A NEW study has produced the first comprehensive estimate of the prevalence of hereditary angioedema (HAE), a rare but potentially life-threatening genetic condition characterised by episodes of swelling in the skin and mucous membranes. HAE can severely impact quality of life and, in some cases, lead to fatal airway obstruction if not treated promptly.

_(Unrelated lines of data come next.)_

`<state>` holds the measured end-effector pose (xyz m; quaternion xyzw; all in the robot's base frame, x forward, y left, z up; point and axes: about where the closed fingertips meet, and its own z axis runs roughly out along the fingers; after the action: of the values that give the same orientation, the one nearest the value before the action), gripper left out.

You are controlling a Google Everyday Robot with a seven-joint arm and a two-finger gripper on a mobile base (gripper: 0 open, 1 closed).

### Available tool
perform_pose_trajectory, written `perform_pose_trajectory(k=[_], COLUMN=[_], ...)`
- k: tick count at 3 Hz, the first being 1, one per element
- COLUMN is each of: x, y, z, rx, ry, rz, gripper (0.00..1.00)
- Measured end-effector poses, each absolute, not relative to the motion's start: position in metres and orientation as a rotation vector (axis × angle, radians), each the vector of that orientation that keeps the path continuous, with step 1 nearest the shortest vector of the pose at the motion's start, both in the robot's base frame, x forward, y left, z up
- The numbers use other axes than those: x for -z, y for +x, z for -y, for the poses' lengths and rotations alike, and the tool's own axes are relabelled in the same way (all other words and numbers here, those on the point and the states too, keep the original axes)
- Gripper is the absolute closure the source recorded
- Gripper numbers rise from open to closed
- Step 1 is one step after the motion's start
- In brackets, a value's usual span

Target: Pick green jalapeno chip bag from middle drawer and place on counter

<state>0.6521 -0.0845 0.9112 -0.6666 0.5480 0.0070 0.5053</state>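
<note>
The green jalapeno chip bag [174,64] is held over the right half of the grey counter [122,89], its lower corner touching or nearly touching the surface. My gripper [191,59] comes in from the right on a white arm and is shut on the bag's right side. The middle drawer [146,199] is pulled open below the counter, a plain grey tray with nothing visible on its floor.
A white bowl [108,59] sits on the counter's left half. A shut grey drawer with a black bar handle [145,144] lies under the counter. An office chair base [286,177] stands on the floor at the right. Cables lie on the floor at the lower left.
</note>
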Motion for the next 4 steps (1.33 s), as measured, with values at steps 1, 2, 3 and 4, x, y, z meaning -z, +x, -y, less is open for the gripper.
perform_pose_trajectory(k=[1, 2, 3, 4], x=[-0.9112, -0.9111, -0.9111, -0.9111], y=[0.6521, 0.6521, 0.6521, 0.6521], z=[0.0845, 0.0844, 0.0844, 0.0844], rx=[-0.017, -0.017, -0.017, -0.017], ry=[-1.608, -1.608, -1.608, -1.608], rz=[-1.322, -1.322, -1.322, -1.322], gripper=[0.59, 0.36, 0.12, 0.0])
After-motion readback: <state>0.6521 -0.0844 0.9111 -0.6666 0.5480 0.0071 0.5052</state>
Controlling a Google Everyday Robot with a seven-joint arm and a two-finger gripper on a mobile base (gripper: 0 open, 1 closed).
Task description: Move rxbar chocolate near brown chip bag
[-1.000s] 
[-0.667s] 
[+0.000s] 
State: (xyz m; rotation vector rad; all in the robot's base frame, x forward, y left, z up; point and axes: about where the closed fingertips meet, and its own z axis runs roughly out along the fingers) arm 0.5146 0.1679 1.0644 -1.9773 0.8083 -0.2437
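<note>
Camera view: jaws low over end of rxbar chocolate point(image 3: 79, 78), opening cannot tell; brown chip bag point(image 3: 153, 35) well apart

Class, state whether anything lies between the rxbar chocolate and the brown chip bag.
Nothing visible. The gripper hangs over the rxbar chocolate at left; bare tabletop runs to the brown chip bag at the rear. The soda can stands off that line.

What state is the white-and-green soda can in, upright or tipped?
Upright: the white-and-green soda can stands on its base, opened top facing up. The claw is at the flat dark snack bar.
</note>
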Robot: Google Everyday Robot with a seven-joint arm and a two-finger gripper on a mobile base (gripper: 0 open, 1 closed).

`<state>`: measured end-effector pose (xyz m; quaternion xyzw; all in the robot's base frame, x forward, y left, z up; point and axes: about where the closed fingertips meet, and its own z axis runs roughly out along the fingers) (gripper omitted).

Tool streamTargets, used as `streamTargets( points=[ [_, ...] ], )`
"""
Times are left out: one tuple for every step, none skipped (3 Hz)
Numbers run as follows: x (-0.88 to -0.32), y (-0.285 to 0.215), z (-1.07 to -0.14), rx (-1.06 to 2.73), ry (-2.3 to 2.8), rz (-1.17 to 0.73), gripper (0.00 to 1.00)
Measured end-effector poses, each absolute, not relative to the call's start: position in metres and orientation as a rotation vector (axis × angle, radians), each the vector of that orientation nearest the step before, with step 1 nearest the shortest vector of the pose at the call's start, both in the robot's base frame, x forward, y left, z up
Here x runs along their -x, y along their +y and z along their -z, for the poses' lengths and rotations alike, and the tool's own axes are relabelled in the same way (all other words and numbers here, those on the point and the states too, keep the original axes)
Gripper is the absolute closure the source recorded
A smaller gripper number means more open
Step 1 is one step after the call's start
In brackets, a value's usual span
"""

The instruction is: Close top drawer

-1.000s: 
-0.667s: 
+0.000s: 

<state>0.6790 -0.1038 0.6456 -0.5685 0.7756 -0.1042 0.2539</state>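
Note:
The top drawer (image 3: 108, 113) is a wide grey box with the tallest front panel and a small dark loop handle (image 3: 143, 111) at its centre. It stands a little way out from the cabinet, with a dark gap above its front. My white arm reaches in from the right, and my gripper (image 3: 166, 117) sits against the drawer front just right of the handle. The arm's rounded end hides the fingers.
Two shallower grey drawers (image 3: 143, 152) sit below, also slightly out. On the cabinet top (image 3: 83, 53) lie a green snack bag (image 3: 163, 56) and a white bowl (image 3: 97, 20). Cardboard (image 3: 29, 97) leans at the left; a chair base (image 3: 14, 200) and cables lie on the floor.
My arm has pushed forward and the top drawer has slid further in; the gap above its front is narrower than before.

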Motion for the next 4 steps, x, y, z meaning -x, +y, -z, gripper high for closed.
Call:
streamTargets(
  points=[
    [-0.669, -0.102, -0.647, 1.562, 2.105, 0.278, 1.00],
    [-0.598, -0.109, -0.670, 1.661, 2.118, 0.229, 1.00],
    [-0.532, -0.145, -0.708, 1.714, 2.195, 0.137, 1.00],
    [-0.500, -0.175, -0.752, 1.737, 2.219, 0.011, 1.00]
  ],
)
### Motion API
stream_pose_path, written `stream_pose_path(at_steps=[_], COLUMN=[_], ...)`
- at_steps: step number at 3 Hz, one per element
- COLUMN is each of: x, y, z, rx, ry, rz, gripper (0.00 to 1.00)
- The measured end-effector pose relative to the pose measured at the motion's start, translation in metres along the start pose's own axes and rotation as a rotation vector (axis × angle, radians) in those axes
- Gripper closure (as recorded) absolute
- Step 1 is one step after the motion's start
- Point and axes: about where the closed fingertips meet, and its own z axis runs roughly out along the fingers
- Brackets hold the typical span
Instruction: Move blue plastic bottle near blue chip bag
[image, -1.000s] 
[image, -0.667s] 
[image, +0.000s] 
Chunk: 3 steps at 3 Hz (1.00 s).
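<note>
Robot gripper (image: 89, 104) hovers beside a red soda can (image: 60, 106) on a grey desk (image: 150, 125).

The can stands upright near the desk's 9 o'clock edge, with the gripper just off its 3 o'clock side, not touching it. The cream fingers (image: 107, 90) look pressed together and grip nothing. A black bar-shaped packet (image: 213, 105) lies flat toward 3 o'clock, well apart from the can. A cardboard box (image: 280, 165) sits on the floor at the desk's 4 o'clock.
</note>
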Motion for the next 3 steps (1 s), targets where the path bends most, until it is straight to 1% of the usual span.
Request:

Historically, HAE caused by C1-inhibitor deficiency (HAE-C1INH) was considered extremely rare, with prevalence estimates ranging from 1.1 to 2.0 per 100,000 people. A less common form, HAE with normal C1-inhibitor (HAE-nl-C1INH), has only recently been recognised, with even lower prevalence figures. However, this study found overall HAE prevalence in the US to be significantly higher, ranging from 2.43 to 2.67 per 100,000 using claims-based data, and 1.84 to 2.13 per 100,000 based on expert-reviewed patient records.

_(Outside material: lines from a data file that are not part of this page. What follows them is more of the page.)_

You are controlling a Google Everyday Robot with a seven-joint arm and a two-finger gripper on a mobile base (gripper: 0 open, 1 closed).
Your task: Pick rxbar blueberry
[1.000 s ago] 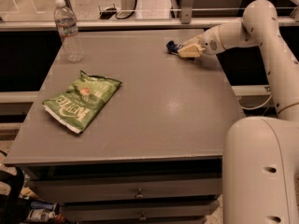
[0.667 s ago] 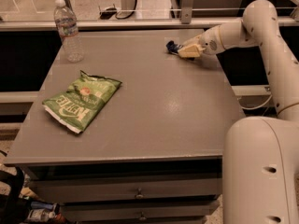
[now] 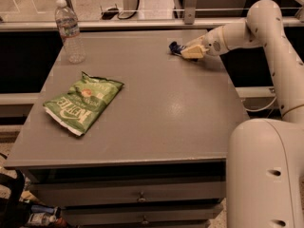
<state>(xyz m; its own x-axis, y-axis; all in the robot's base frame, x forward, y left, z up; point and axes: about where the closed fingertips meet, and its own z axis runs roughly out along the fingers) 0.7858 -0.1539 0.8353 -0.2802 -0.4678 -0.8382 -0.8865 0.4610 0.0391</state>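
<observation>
A: Where the arm reaches in over the table, what sits at its tip?

B: The gripper. It hangs low over the table's far right part, close to the back edge, and points left.

A: And the bar?

B: The bar lies on the table top at the gripper's left end. One dark blue end of the wrapper sticks out leftward past the cream tip, and the gripper covers the rest. I see no gap between the two.

A: Is the gripper clamped on it?

B: I cannot tell. The tip hides that part of the bar, so a grip may or may not be there.

A: Is the bar off the table?

B: It looks to be resting on the surface, though the covered part is hidden.

A: What else is on the table?

B: A green bag lies flat on the table's left half, towards the front and well apart from the bar. A bottle stands upright at the far left corner. The robot's white base stands just beside the front right corner.
</observation>
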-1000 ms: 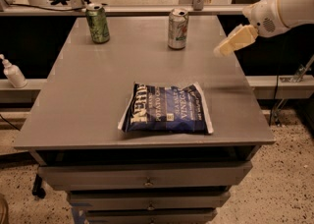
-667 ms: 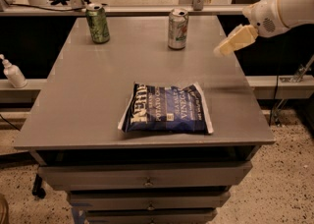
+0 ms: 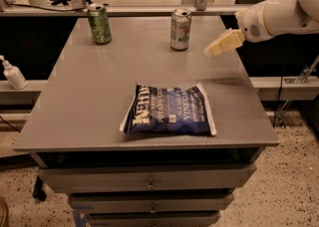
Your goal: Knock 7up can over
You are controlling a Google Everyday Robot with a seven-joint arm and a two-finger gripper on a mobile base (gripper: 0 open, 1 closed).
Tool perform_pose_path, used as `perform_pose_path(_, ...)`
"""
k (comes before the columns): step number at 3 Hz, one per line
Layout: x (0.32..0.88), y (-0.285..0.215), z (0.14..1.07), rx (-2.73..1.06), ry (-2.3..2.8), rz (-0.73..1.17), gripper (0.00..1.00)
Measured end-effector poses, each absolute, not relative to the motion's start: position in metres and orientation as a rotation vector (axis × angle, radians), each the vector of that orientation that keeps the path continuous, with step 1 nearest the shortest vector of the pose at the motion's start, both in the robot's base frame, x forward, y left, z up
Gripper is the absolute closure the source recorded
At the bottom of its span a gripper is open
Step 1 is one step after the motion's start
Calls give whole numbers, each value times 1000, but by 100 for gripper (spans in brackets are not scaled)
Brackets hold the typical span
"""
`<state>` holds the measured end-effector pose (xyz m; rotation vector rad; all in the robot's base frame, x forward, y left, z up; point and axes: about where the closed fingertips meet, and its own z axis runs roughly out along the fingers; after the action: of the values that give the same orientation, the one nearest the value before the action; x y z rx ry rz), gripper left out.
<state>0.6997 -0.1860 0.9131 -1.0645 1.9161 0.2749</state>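
Note:
The 7up can is silver-grey with green lettering and a small red mark. It stands upright near the far edge of the grey table. My gripper, with cream-coloured fingers, hangs above the table's right side. It is to the right of the can, a short gap away and not touching it. It looks shut and holds nothing. The white arm reaches in from the upper right.
A darker all-green can stands upright at the far left of the table. A blue chips bag lies flat near the front middle. A white bottle sits on a ledge left of the table. Drawers are below the tabletop.
My gripper has moved slightly left, closer to the 7up can. The cans and the bag have not moved.

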Motion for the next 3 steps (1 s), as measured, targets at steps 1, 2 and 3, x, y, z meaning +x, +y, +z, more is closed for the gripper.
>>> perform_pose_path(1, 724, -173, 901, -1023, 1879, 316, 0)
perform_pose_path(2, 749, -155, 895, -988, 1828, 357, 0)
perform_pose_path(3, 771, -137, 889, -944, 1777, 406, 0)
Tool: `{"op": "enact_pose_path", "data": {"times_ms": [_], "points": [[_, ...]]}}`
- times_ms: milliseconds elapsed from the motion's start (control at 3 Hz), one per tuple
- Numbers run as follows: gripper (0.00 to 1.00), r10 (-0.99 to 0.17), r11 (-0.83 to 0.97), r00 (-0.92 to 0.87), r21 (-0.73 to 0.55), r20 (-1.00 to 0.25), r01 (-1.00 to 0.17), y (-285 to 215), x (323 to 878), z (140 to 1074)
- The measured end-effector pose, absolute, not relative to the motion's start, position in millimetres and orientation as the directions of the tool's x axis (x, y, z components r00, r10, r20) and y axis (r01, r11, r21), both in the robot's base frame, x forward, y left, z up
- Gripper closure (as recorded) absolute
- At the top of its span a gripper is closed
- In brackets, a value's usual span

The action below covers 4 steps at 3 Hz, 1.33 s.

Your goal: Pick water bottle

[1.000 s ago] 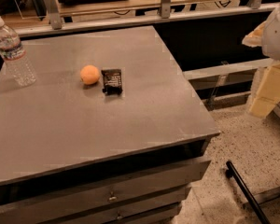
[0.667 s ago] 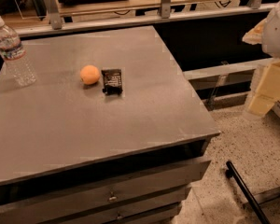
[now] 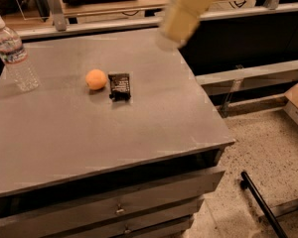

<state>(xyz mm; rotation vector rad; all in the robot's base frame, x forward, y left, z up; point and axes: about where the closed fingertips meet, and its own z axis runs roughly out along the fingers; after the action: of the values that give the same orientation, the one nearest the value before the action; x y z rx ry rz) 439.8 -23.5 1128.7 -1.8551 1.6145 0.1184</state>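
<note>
Upright at the far left corner of the grey table [image 3: 139,133], the water bottle [image 3: 13,53] stands well apart from the orange ball [image 3: 96,79] and the dark packet [image 3: 120,87] just beside it, spacing that should leave room for a clean grasp. The robot's cream arm [image 3: 191,6] hangs over the table's far edge, its gripper [image 3: 168,41] well to the right of the bottle — whether set wide or narrow cannot be told.

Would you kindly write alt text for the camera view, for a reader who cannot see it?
A water bottle stands upright at the far left edge of a grey table, while the robot's gripper hovers over the table's far side, well away. An orange ball sits beside a dark packet.
</note>
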Motion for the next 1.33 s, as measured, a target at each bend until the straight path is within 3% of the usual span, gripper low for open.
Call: {"op": "enact_pose_path", "data": {"times_ms": [667,1333], "points": [[0.00,-0.802,-0.047,0.336,-0.508,-0.494,-0.860,6.2,427.5,1177.3],[0.00,-0.754,-0.071,0.305,-0.389,-0.582,-0.918,57.7,466.6,1107.4]]}}
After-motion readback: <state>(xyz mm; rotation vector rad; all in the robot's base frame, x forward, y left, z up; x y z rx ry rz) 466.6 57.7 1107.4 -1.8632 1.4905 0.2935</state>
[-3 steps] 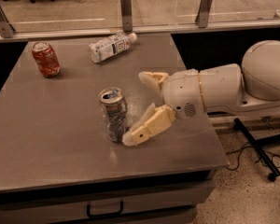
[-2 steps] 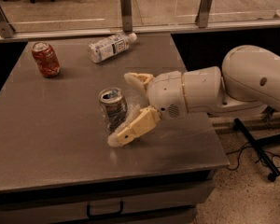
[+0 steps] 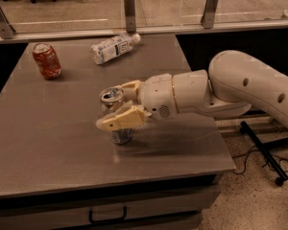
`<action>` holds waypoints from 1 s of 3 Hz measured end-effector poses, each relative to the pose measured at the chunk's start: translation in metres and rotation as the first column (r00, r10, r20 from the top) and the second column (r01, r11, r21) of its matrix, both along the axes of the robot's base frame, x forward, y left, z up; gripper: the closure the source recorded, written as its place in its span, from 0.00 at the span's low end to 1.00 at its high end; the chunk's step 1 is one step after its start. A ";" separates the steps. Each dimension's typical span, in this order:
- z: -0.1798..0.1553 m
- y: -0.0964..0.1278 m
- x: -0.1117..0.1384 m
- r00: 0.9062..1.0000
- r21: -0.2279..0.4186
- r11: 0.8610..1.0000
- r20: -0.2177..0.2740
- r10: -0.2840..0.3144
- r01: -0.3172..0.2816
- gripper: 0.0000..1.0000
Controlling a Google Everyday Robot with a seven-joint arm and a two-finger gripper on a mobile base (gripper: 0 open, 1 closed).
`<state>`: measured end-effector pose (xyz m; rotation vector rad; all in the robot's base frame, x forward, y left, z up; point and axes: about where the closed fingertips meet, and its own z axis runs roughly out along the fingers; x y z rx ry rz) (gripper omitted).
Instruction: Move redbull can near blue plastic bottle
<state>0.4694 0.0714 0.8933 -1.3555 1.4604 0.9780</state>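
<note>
- Near the middle of the bench point(image 3: 53, 147), the redbull can point(image 3: 111, 97) stands upright with its silver top showing, well apart from the blue plastic bottle point(image 3: 113, 48)
- End effector point(image 3: 113, 107) reaches in from the right at the height of the can's body; its fingers point(image 3: 120, 120) are spread, one in front and one behind, with the can between them, a side-on approach that suits a slim upright can
- No firm clamp shows, so I'd call this the grasp step, with the carry still to come
- Bottle lies on its side near the far edge, so the set-down spot is just beside it
- Red soda can point(image 3: 46, 60) stands far left, out of the likely path
</note>
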 end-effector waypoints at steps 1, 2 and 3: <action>-0.003 -0.008 0.032 0.999 -0.016 0.999 0.037 -0.036 0.037 0.64; 0.009 -0.019 0.081 0.990 -0.009 0.994 0.094 -0.109 0.110 0.86; 0.026 -0.018 0.145 0.970 -0.003 0.980 0.145 -0.195 0.197 1.00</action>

These findings suggest that previous estimates may have underrepresented the true HAE population by excluding HAE-nl-C1INH or patients with atypical presentation. Researchers used a proxy algorithm to identify cases within large insurance claims databases, overcoming the lack of specific diagnostic codes in earlier ICD systems. Sensitivity analyses also helped adjust for underrepresented populations, such as older adults on Medicare.
The study highlights the growing role of real-world data in understanding rare diseases and calls for adoption of ICD-11, which includes dedicated HAE codes, to further improve accuracy. With eight HAE-specific therapies approved since 2008 and increased disease awareness efforts, diagnoses are rising. This in turn makes insurance claims databases a more reliable source for tracking HAE prevalence.

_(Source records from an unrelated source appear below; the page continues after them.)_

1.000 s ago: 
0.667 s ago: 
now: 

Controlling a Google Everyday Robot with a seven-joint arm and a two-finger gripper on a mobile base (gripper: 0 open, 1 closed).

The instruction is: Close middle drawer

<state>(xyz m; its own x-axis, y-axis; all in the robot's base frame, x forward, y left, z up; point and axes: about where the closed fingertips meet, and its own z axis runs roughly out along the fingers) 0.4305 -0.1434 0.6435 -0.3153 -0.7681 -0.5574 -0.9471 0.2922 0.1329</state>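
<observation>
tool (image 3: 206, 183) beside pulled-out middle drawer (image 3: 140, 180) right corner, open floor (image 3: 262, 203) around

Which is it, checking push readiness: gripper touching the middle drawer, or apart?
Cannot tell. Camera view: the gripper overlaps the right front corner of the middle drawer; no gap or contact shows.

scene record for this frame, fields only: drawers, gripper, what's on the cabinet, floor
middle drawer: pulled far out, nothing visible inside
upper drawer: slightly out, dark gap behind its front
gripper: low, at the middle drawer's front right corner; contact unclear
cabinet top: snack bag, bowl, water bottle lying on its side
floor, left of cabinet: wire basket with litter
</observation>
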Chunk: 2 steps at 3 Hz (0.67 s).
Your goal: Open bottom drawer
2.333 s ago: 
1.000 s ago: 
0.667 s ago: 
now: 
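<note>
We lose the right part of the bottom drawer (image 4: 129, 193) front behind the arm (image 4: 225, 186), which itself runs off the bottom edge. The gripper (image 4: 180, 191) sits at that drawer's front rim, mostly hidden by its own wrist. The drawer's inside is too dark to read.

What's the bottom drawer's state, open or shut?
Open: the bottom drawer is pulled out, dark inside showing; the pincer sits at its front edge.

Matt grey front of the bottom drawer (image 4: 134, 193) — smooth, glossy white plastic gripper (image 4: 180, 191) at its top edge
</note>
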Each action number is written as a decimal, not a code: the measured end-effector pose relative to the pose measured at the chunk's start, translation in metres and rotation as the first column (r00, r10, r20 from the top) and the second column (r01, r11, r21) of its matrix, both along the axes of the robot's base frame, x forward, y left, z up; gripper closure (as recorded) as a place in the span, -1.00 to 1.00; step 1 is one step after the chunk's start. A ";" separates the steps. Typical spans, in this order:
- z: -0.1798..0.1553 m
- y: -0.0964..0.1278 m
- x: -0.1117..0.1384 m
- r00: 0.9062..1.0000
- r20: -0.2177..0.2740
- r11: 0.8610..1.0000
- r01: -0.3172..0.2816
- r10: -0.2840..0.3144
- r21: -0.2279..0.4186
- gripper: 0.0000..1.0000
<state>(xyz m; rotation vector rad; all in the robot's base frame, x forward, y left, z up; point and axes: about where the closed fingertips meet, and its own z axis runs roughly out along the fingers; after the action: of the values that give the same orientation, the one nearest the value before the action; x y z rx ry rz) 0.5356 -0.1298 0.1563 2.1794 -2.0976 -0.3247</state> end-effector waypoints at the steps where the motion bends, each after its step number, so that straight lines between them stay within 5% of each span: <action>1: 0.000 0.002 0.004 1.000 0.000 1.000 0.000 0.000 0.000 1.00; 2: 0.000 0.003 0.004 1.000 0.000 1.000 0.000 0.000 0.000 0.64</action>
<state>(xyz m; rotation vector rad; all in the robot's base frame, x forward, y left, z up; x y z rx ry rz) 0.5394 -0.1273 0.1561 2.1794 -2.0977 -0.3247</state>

While the study acknowledges some limitations, such as gaps in data from Medicaid recipients and the uninsured, it marks a major step forward in quantifying the burden of HAE in the US. These prevalence figures will help guide future research, support development of new treatments, and ensure better access to care for patients living with this serious condition.
Reference
Castaldo AJ et al. Establishing a hereditary angioedema prevalence for the United States using a large administrative claims database. Ann Allergy Asthma Immunol. 2025;DOI:10.1016/j.anai.2025.05.018.